Verdere gerichte ondersteunende maatregelen (ondersteunende therapie) kunnen helpen om andere mogelijke bijwerkingen te verlichten. Deze omvatten bijvoorbeeld een verandering in de conditie van de vulva, vaginale vernauwing, ontsteking van de slijmvliezen en/of lymfoedeem.

Wat is de prognose voor vulvarkanker?

De prognose hangt af van verschillende factoren. Naast de grootte van het vulvacarcinoom is ook de diepte tot waar de tumor al in het onderliggende weefsel is gegroeid bepalend. De kans op genezing hangt ook af van de vraag of de lymfeklieren in de lies en/of het bekken zijn aangetast. Als de lymfeklieren zijn aangetast, is de prognose veel slechter.

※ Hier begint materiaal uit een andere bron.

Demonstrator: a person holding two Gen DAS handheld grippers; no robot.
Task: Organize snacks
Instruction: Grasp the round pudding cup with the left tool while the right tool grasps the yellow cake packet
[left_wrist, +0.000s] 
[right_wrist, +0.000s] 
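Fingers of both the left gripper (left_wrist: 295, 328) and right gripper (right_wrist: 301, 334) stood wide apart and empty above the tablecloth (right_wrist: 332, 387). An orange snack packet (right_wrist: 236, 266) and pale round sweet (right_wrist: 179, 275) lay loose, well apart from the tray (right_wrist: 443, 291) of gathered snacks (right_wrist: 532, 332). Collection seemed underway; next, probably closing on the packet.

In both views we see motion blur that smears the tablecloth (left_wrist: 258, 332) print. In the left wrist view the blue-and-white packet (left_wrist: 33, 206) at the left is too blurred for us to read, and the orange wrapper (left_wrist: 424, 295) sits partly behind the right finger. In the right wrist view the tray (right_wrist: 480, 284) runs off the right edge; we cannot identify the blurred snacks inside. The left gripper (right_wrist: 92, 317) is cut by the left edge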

Als de kanker al is uitgezaaid naar andere organen, wat meestal het geval is in een vergevorderd stadium of bij een terugkerende tumor, is vulvarkanker ongeneeslijk.

Na een succesvolle behandeling klagen veel patiënten dat ze hun urine en/of ontlasting niet meer goed kunnen controleren. In dat geval spreken artsen van incontinentie, die vooral kan optreden omdat de vulva anatomisch dicht bij de urineblaas en de darmen ligt. Artsen bevelen daarom gerichte bekkenbodemtraining aan, die bijvoorbeeld door een fysiotherapeut kan worden uitgevoerd.